REQUIRED WORK:
Without altering a word, return the records below, but exclude the pictures.

RECORD SET:
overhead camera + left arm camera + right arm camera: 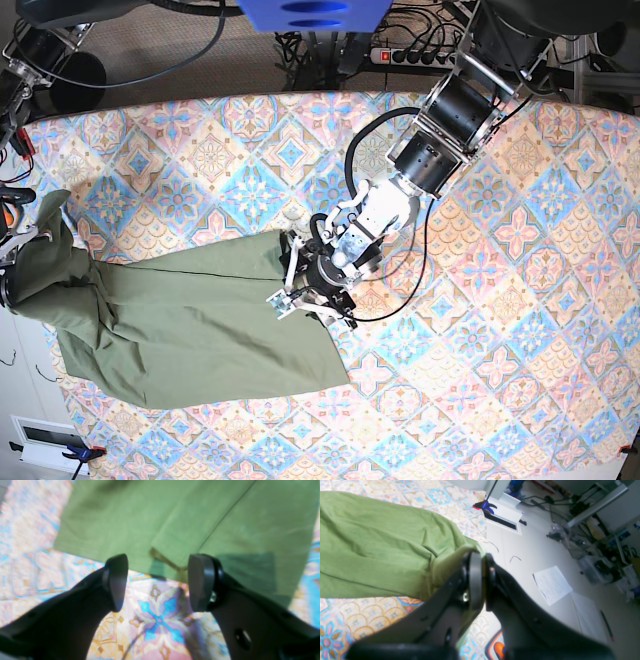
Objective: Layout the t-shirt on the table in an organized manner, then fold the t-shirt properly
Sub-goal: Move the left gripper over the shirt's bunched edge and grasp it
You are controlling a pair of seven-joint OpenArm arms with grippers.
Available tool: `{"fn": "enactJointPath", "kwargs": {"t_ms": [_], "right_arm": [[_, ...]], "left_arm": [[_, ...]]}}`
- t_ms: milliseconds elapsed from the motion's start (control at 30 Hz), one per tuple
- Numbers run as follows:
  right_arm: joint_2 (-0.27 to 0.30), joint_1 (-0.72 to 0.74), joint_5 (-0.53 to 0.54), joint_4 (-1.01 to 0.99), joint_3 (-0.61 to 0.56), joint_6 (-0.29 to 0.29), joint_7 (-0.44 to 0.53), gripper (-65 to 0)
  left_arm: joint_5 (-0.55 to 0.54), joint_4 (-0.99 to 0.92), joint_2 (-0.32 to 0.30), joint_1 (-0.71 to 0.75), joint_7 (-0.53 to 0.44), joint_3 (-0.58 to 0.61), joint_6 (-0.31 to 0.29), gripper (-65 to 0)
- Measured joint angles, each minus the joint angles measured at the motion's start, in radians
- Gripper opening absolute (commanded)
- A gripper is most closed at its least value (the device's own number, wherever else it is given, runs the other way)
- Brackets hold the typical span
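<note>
At the left edge of the base view, the right gripper [480, 580] was clamped shut on a bunched fold of the t-shirt [190, 320], its fingers [475, 580] pressed together with green cloth pinched between them. That end of the shirt hung lifted and crumpled past the edge of the desk [480, 300], above the floor [535, 555].

From there the shirt ran rightward across the patterned desk as a long, partly flattened band, with a dark seam line along it and wrinkles gathered toward the held end.

At the right end of the cloth, near the middle of the desk, the left gripper [157, 582] hovered just over the shirt's edge with its fingers [117, 580] spread wide and nothing between them. A doubled-over flap lay just ahead of them.

The step in hand looked like spreading the shirt flat. To do it well, the left fingers should probably close on the edge nearest them, taking both layers or only the flap as intended, and then draw away from the right gripper so the cloth tightens evenly. The right gripper would need to bring its end back over the desk before letting go.
</note>
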Motion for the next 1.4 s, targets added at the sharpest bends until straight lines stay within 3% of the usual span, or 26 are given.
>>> {"fn": "enactJointPath", "kwargs": {"t_ms": [300, 500, 667, 967, 1033, 1167, 1267, 1400], "right_arm": [[-0.018, 0.001, -0.003, 0.000, -0.001, 0.000, 0.000, -64.8], [-0.018, 0.001, -0.002, 0.000, -0.001, 0.001, 0.000, -64.8], [-0.018, 0.002, -0.002, 0.001, -0.001, 0.000, 0.000, -64.8], [-0.018, 0.003, -0.002, 0.001, 0.000, 0.001, 0.000, -64.8], [-0.018, 0.002, -0.003, 0.001, 0.000, 0.000, 0.000, -64.8], [-0.019, 0.002, -0.001, 0.001, 0.000, 0.001, 0.000, -64.8], [-0.018, 0.001, -0.003, 0.001, 0.000, 0.001, 0.000, -64.8], [-0.019, 0.001, -0.003, 0.001, 0.000, 0.000, 0.000, -64.8]], "left_arm": [[-0.004, -0.029, 0.052, -0.024, -0.026, 0.001, 0.002, -27.5], [-0.003, -0.084, 0.067, -0.031, -0.027, 0.003, -0.001, -27.5], [-0.003, -0.159, 0.066, -0.041, -0.099, 0.032, -0.001, -27.5], [0.001, -0.163, 0.080, -0.044, -0.100, 0.048, 0.003, -28.0], [-0.001, -0.192, 0.082, -0.052, -0.123, 0.048, 0.003, -32.4], [-0.011, -0.312, 0.109, -0.117, -0.145, 0.050, -0.006, -49.4], [-0.007, -0.360, 0.111, -0.124, -0.209, 0.050, 0.000, -52.0], [-0.003, -0.366, 0.115, -0.127, -0.205, 0.050, 0.000, -54.4]]}}
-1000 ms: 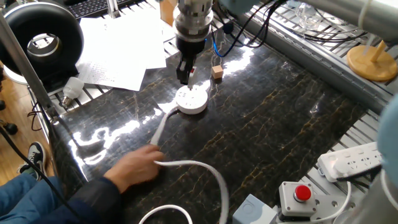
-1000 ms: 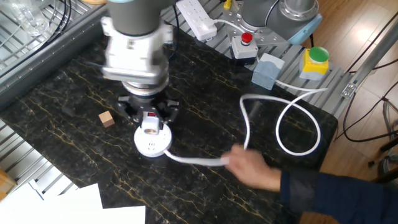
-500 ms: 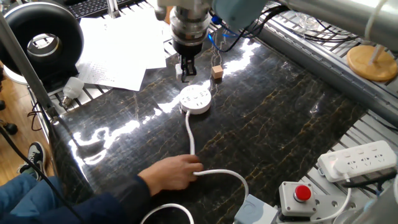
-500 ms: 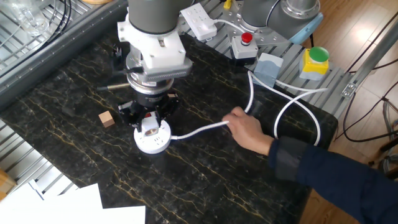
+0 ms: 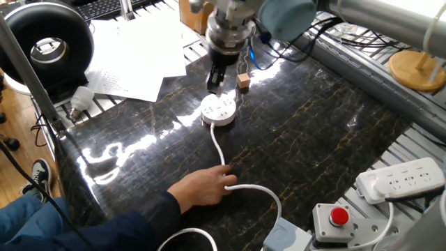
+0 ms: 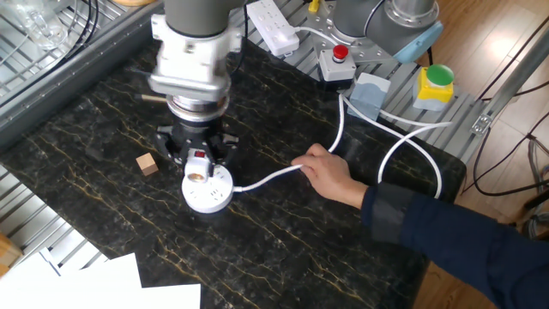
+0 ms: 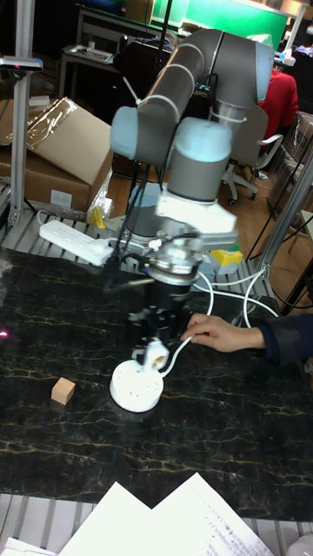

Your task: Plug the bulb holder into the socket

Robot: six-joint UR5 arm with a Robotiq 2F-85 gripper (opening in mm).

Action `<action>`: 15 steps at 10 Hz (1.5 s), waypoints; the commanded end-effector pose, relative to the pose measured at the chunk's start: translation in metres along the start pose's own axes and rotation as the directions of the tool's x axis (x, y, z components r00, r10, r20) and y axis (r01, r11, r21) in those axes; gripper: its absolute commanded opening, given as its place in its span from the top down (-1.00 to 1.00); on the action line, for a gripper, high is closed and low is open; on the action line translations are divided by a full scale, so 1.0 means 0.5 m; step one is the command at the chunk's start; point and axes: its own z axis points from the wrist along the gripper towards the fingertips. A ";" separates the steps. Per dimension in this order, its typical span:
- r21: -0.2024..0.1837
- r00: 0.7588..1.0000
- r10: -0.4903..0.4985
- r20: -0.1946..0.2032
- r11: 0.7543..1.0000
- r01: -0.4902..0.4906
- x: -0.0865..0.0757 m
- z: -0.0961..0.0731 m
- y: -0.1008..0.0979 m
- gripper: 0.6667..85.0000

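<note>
The socket [image 6: 209, 193] is a round white puck lying on the dark marble table, also seen at socket [image 5: 218, 110] and socket [image 7: 136, 387]. My gripper [image 6: 196, 158] is shut on the bulb holder [image 6: 198, 166], a small white piece with a red switch. The holder [image 7: 157, 354] hangs tilted over the socket's far edge; I cannot tell whether it touches. In one fixed view the gripper [image 5: 215, 80] hides the holder. A person's hand [image 6: 327, 172] holds the socket's white cable [image 6: 268, 179].
A small tan cube [image 6: 147, 163] lies left of the socket. A white power strip [image 5: 401, 178], a red stop button [image 5: 339, 217] and a yellow box [image 6: 435, 82] sit past the table edge. Papers [image 5: 132, 56] and a light bulb [image 5: 82, 97] lie at the other end.
My wrist has swung sideways above the socket, still holding the bulb holder. The person's hand slid along the cable and pulled it straighter. The socket shifted only slightly.
</note>
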 end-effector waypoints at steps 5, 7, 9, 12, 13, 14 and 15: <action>-0.060 0.890 0.447 -0.086 0.890 -0.453 0.047 0.002 0.029 0.98; -0.053 0.869 0.486 -0.093 0.869 -0.492 0.048 0.007 0.035 0.98; -0.045 0.861 0.502 -0.087 0.861 -0.506 0.044 0.013 0.030 0.98; -0.056 0.853 0.517 -0.077 0.852 -0.521 0.034 0.022 0.030 0.98; -0.057 0.851 0.520 -0.077 0.850 -0.524 0.033 0.023 0.031 0.98; -0.054 0.851 0.519 -0.075 0.850 -0.524 0.033 0.023 0.029 0.98; -0.054 0.852 0.518 -0.073 0.851 -0.522 0.032 0.025 0.028 0.98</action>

SOLUTION TO THE EXERCISE:
overhead camera + left arm camera + right arm camera: 
Objective: Layout the t-shirt on the table in an organized manner, then fold the t-shirt properly
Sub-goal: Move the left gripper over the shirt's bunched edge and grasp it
You are controlling a pair of seven-joint OpenArm arms with grippers.
Available tool: `{"fn": "enactJointPath", "kwargs": {"t_ms": [_], "right_arm": [[_, ...]], "left_arm": [[_, ...]]}}`
- t_ms: milliseconds elapsed from the motion's start (control at 30 Hz), one per tuple
- Numbers run as follows:
  right_arm: joint_2 (-0.27 to 0.30), joint_1 (-0.72 to 0.74), joint_5 (-0.53 to 0.54), joint_4 (-1.01 to 0.99), joint_3 (-0.61 to 0.56), joint_6 (-0.29 to 0.29), joint_7 (-0.44 to 0.53), gripper (-65 to 0)
  left_arm: joint_5 (-0.55 to 0.54), joint_4 (-0.99 to 0.92), joint_2 (-0.32 to 0.30), joint_1 (-0.71 to 0.75), joint_7 (-0.53 to 0.44), joint_3 (-0.58 to 0.61), joint_6 (-0.31 to 0.29), gripper (-65 to 0)
- Measured joint angles, each minus the joint angles measured at the motion's start, in radians
- Gripper opening absolute (commanded)
- A gripper is most closed at its least value (the device's own number, wherever else it is given, runs the other way)
- Brackets hold the typical span
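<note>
At the left edge of the base view, the right gripper [480, 580] was clamped shut on a bunched fold of the t-shirt [190, 320], its fingers [475, 580] pressed together with green cloth pinched between them. That end of the shirt hung lifted and crumpled past the edge of the desk [480, 300], above the floor [535, 555].

From there the shirt ran rightward across the patterned desk as a long, partly flattened band, with a dark seam line along it and wrinkles gathered toward the held end.

At the right end of the cloth, near the middle of the desk, the left gripper [157, 582] hovered just over the shirt's edge with its fingers [117, 580] spread wide and nothing between them. A doubled-over flap lay just ahead of them.

The step in hand looked like spreading the shirt flat. To do it well, the left fingers should probably close on the edge nearest them, taking both layers or only the flap as intended, and then draw away from the right gripper so the cloth tightens evenly. The right gripper would need to bring its end back over the desk before letting go.
</note>
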Motion for the next 1.4 s, targets added at the sharpest bends until straight lines stay within 3% of the usual span, or 26 are given.
>>> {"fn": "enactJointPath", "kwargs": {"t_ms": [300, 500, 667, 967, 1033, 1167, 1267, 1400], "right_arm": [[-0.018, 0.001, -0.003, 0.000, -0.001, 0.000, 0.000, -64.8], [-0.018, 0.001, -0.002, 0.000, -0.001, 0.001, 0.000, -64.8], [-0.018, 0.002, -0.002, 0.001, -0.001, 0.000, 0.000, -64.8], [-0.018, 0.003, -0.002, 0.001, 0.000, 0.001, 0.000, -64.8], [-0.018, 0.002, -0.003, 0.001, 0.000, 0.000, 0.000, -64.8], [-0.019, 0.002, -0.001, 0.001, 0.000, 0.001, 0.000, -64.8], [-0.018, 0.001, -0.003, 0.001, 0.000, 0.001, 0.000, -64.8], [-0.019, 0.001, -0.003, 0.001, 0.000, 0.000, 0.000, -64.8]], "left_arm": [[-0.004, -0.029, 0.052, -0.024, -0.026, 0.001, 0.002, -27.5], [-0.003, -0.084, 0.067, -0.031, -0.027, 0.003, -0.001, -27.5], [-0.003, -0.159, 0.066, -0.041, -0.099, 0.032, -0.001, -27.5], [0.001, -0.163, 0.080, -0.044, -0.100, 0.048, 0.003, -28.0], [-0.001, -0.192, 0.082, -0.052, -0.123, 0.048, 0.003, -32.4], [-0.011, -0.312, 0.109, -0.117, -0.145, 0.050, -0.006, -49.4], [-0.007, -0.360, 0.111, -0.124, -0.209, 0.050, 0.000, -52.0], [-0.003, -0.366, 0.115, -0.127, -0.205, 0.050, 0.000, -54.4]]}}
-1000 ms: 
-1000 ms: 
-500 ms: 
-500 ms: 
+0 ms: 
+0 ms: 
+0 ms: 

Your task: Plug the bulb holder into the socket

Robot: six-joint UR5 arm with a Robotiq 2F-85 gripper (opening in mm).

Action `<action>`: 15 steps at 10 Hz (1.5 s), waypoints; the commanded end-effector pose, relative to the pose measured at the chunk's start: translation in metres along the start pose's own axes and rotation as the directions of the tool's x axis (x, y, z components r00, r10, r20) and y axis (r01, r11, r21) in those axes; gripper: its absolute commanded opening, given as its place in its span from the top down (-1.00 to 1.00); on the action line, for a gripper, high is closed and low is open; on the action line translations are divided by a full scale, so 1.0 means 0.5 m; step one is the command at the chunk's start; point and axes: its own z axis points from the wrist along the gripper towards the fingertips. A ";" separates the steps. Per dimension in this order, its typical span:
- r21: -0.2024..0.1837
- r00: 0.7588..1.0000
- r10: -0.4903..0.4985
- r20: -0.1946..0.2032
- r11: 0.7543..1.0000
- r01: -0.4902..0.4906
- x: -0.0865..0.0757 m
- z: -0.0961..0.0731 m
- y: -0.1008..0.0979 m
- gripper: 0.6667..85.0000

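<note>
The socket [image 6: 209, 193] is a round white puck lying on the dark marble table, also seen at socket [image 5: 218, 110] and socket [image 7: 136, 387]. My gripper [image 6: 196, 158] is shut on the bulb holder [image 6: 198, 166], a small white piece with a red switch. The holder [image 7: 157, 354] hangs tilted over the socket's far edge; I cannot tell whether it touches. In one fixed view the gripper [image 5: 215, 80] hides the holder. A person's hand [image 6: 327, 172] holds the socket's white cable [image 6: 268, 179].
A small tan cube [image 6: 147, 163] lies left of the socket. A white power strip [image 5: 401, 178], a red stop button [image 5: 339, 217] and a yellow box [image 6: 435, 82] sit past the table edge. Papers [image 5: 132, 56] and a light bulb [image 5: 82, 97] lie at the other end.
My wrist has swung sideways above the socket, still holding the bulb holder. The person's hand slid along the cable and pulled it straighter. The socket shifted only slightly.
</note>
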 end-effector waypoints at steps 5, 7, 9, 12, 13, 14 and 15: <action>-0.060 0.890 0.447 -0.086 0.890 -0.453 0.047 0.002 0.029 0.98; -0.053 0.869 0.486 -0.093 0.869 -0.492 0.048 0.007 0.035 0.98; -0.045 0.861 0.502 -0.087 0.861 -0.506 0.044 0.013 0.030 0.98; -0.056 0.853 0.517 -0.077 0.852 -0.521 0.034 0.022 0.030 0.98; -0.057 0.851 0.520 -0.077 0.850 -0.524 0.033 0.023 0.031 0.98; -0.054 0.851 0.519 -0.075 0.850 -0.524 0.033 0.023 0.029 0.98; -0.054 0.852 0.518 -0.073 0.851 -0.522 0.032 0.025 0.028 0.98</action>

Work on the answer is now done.